Del cuentista Antón Chéjov escribe el novelista Richard Ford en Flores en las grietas: “A pesar de la distancia y el tiempo, compartió con nosotros un mundo que conocemos y consideró un gran privilegio la oportunidad de redimirlo mediante el lenguaje”. Redimirlo mediante el lenguaje, ¿es eso lo que podemos hacer? ¿Lo mínimo que podemos hacer? Resulta bastante cómodo, sobre todo para los que nos dedicamos a esto. Te ensucias y te comprometes solo lo justo y necesario, pero ni un paso más, escribes artículos, posts como estos, convocas a otros a contemplar el mundo, a no dejarse engañar por las medias verdades, por las ideologías a medida, por todo lo que contradiga nuestros prejuicios, y así hacemos periódicos que están muertos antes de nacer. Pero ¿qué hacer, entonces?

 

La fiebre me trajo recuerdos de Après moi, le déluge (Después de mí, el diluvio), frase atribuida a Moubutu Sese Seko, el devorador del Congo, escrita por Lluïsa Cunillé.
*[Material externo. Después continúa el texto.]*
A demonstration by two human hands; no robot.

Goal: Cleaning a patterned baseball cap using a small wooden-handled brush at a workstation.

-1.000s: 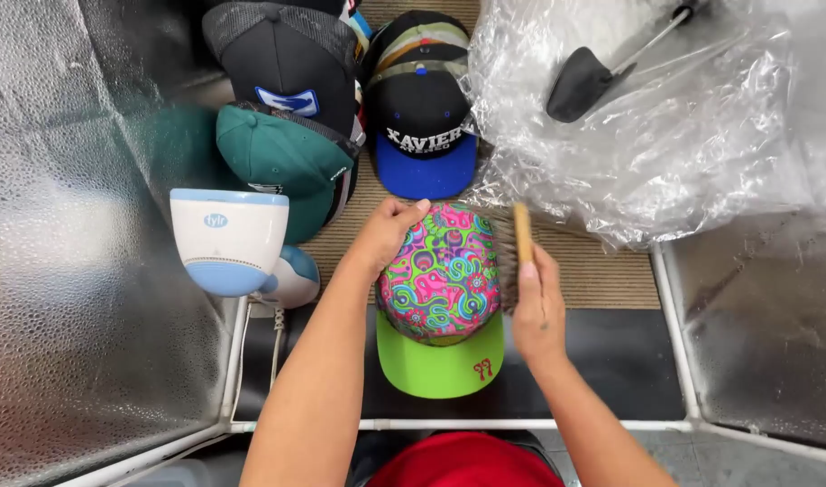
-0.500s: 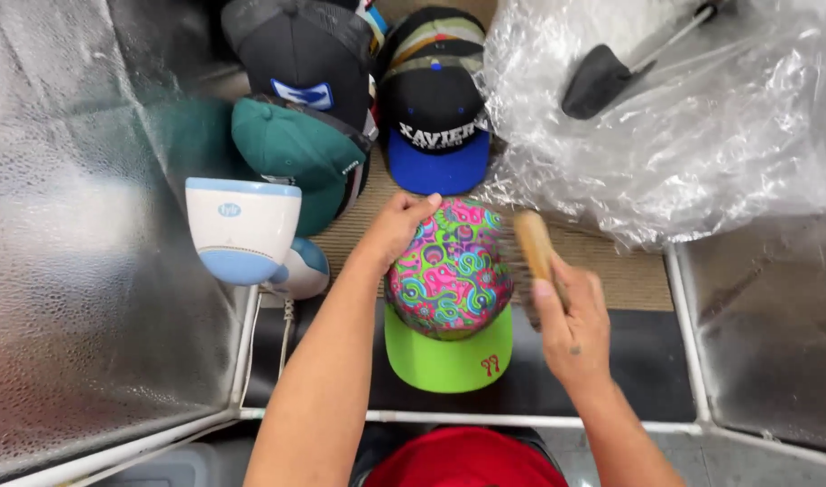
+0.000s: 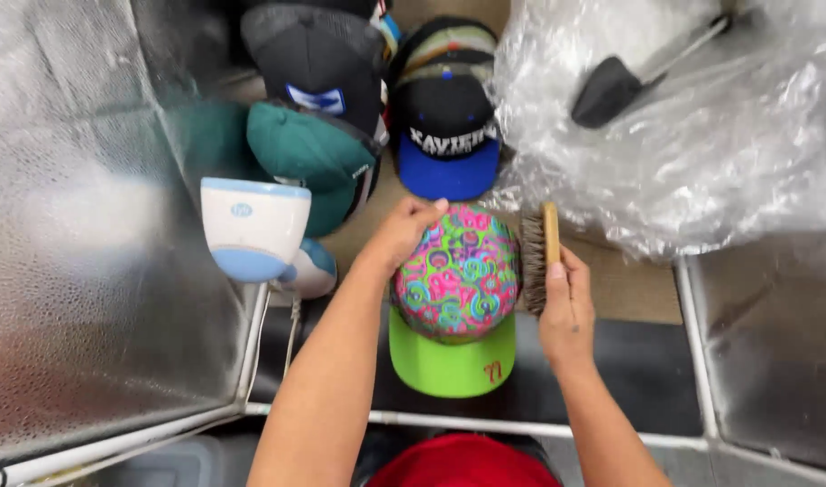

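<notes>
A cap [image 3: 455, 280] with a swirly pink, green and blue crown and a lime-green brim lies in the middle, brim toward me. My left hand [image 3: 402, 231] rests on the crown's upper left side, steadying it. My right hand [image 3: 564, 311] grips a wooden brush [image 3: 539, 252] with dark bristles. The bristles press against the crown's right side.
Behind the cap lie a black cap with a blue brim [image 3: 445, 122], a green cap [image 3: 309, 153] and a black mesh cap [image 3: 318, 59]. A white and blue handheld appliance [image 3: 253, 227] sits left. Crumpled clear plastic [image 3: 692, 135] covers the right. Silver reflective walls [image 3: 79, 252] enclose both sides.
My right hand has swept the brush along the crown's right side, out and back against it. My left hand has stayed on the crown. The view has drifted slightly.
</notes>
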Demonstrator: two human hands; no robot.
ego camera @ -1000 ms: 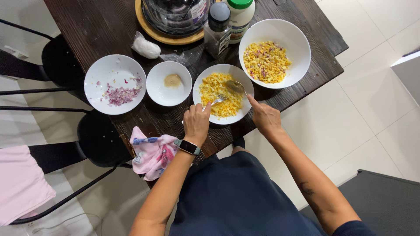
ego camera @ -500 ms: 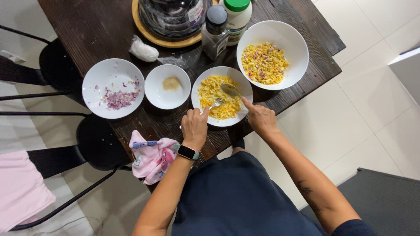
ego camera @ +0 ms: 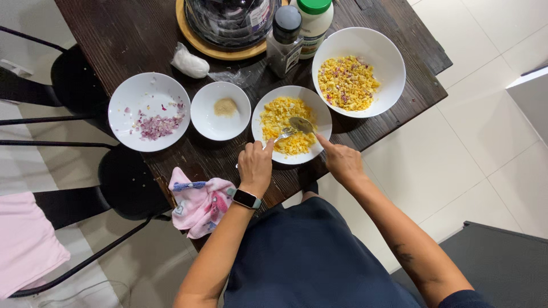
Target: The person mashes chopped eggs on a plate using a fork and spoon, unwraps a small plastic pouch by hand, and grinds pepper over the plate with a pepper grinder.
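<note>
The person stood at the lower edge of a dark wooden table [ego camera: 142, 34], both hands over the plate of chopped egg [ego camera: 291, 125] at the centre of the frame. The left hand [ego camera: 255, 164] was closed around a fork [ego camera: 279, 137], its tines lying in the yellow heap, it seemed to pin the food in place. The right hand [ego camera: 341, 161] gripped a spoon [ego camera: 301, 124], forefinger stretched along the handle, the bowl of the spoon resting on top of the egg, a grip that looked suited to pressing or scraping.

Up and to the right sat a large white bowl [ego camera: 388, 63] holding more egg flecked with red onion, close enough to the plate for an easy transfer. To the left of the plate were a small bowl [ego camera: 220, 110] with a dab of tan seasoning and, further left, a plate of chopped red onion [ego camera: 149, 112]. Along the top edge stood a pepper shaker [ego camera: 283, 40], a green-lidded jar [ego camera: 311, 20] and a glass appliance on a wooden board [ego camera: 194, 40]. A pink cloth [ego camera: 197, 205] hung off the table's near edge, by the left wrist.
</note>
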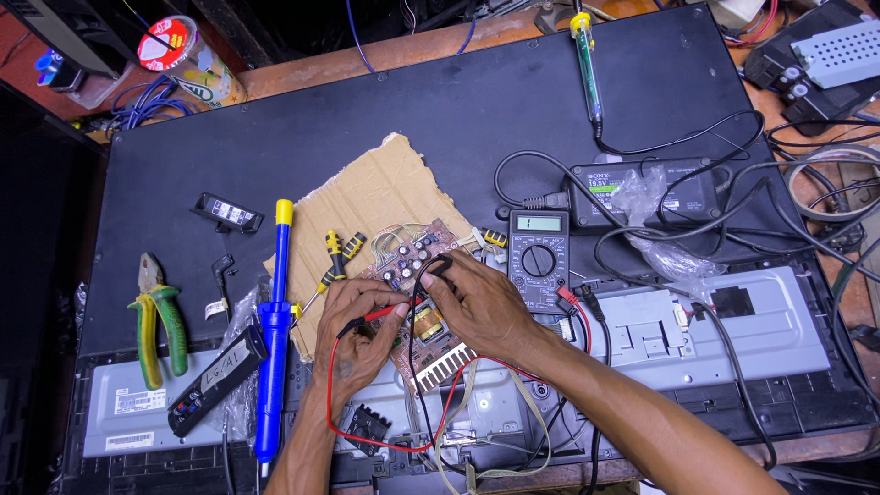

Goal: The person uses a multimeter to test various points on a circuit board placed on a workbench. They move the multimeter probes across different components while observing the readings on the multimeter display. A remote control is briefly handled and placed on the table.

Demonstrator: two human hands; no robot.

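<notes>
Looking from the left, we see green-handled pliers (158, 325) far out from our hands, then a blue solder pump (274, 330) lying just to the left of our left hand (356, 332). Our left hand is closed around the red probe (383, 313), pinching it with its tip down on the brown circuit board (417, 302). The board lies under both hands, partly on a piece of cardboard (371, 197). Our right hand (481, 307) is closed too, pinching the black probe (438, 268) against the top part of the board. Just to the right of this hand sits the multimeter (538, 259), with the red and black wires running to it. Farther right is a black power brick (642, 194).
</notes>
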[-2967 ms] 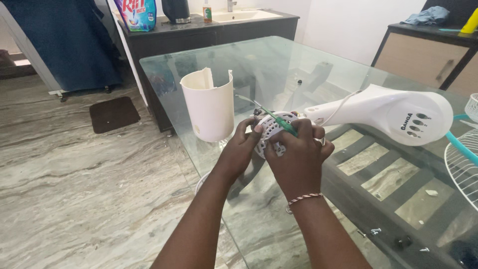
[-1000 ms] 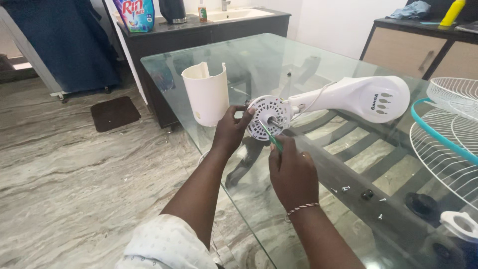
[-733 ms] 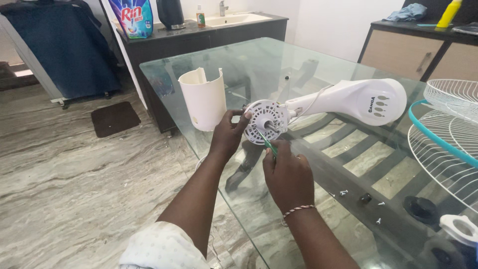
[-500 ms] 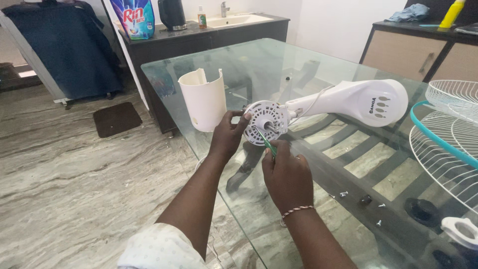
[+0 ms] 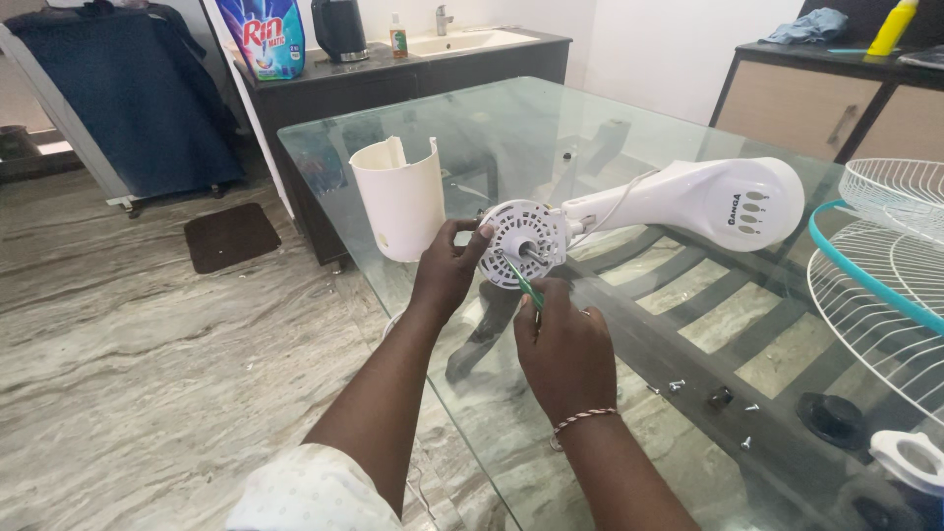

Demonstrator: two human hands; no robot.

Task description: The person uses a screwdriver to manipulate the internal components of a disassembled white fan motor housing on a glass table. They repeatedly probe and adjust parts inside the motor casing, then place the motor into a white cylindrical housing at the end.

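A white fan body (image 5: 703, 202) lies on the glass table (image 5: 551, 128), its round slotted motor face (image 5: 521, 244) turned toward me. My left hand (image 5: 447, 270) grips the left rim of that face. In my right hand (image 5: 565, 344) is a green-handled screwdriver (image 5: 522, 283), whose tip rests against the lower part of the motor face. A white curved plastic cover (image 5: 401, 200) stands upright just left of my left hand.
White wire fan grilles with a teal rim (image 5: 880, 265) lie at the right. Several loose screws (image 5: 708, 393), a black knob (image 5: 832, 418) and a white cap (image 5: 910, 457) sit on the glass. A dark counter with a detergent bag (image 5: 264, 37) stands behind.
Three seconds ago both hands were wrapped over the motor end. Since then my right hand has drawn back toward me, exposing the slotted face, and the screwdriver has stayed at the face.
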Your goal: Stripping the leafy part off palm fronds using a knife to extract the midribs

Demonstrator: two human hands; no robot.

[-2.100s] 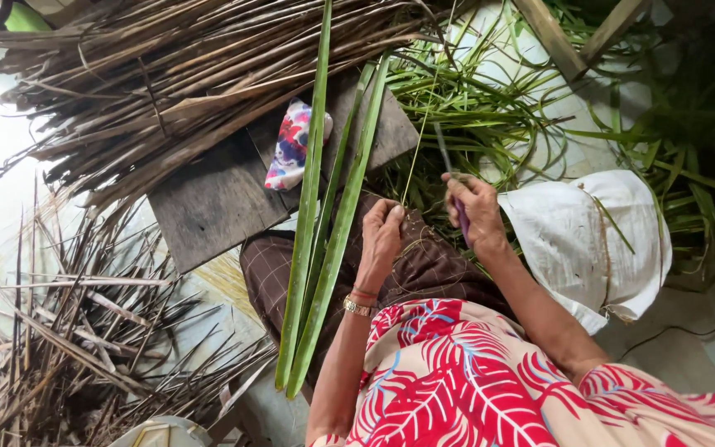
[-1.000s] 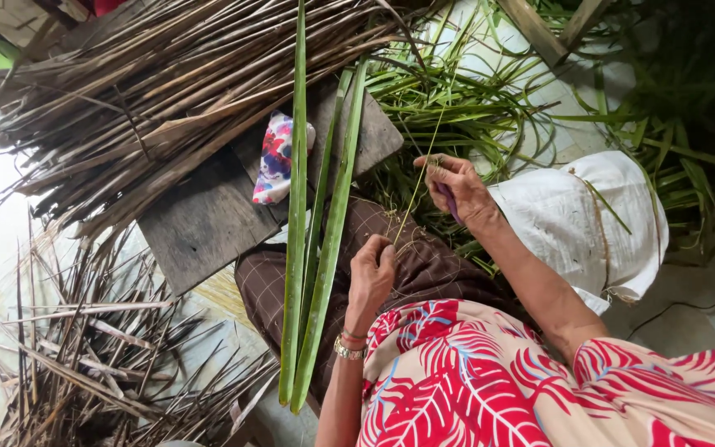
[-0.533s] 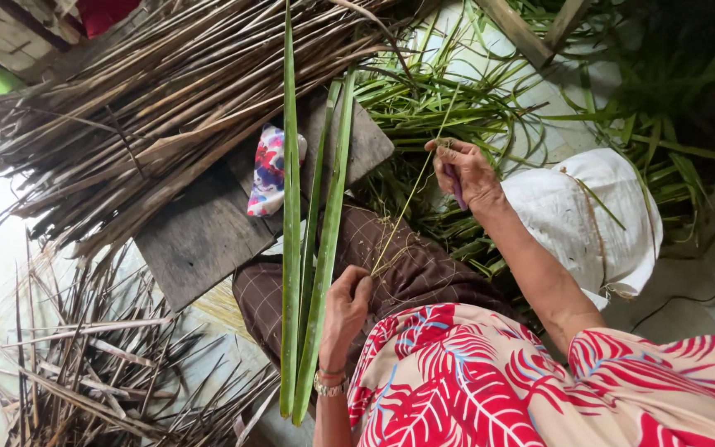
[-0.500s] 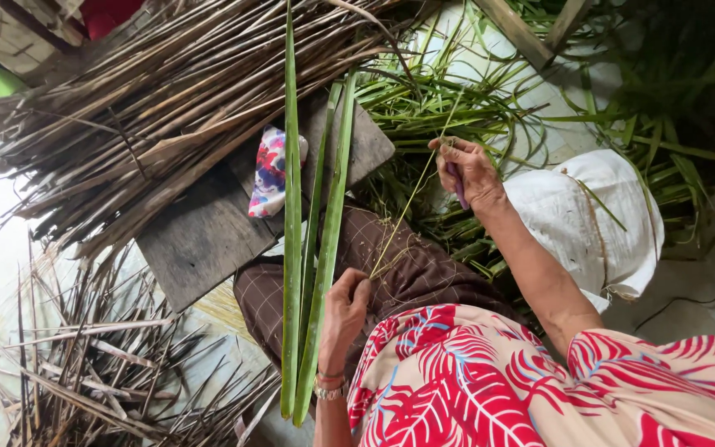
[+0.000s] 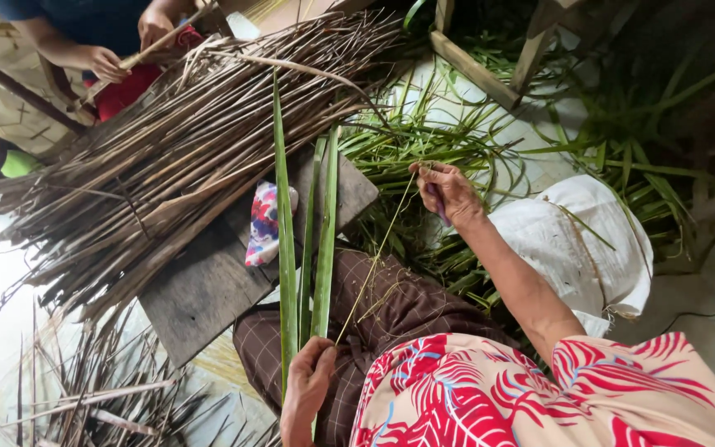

Como escribí hace tiempo, “la obra ofrece una insólita aproximación al saqueo de África desde la habitación de un hotel de Kinshasa (parecía el Intercontinental, desde el que se divisa el río Congo) con un africano de testigo mudo”. Una conversación entre una intérprete y un mercader, y junto a ellos la figura silenciosa, testimonial, en una esquina, como una sombra, de un negro sobre le que caían las consecuencias de la historia y por lo tanto de las palabras con las que se escribía la historia: tanto de la pieza de teatro que recreaba un mundo como el de la historia que trazan muy lejos y tronza pechos concretos, vidas concretas, esperanzas concretas.

 

La fiebre me trajo recuerdos del paso por diversos hoteles africanos (de Luanda, de Maputo, de Jartum, de Monrovia, de Kinshasa), de acciones y omisiones, de conversaciones, encuentros y desencuentros políticos y morales en lugares como Yamena y Mogadiscio, Nairobi y Kigali.

 

La fiebre me hizo pensar en las veces que me he preguntado si hacía lo correcto, si era suficiente, si no me había convertido ya en uno de ellos, en uno de los que han disuelto sus escrúpulos en un vaso de agua como si la conciencia fuera una aspirina efervescente. 

 

Dice Richard Ford en Flores en las grietas, su colección de ensayos, que “tanto el relato como la novela son lineales y están hechos de palabras, se proponer producir placer y aspiran a la belleza. Tanto el uno como la otra constituyen un tipo de narrativa y desean lograr que el lector vuelva a la vida renovado y con mayor conciencia de lo que el escritor juzga importante”.

 

¿Qué es lo importante? Es decir, ¿cuál es el sentido de la vida? 

 

 

 

Las fotogafías de Israel Elejalde y Alba Celma en La fiebre son de Bárbara Sánchez Palomero.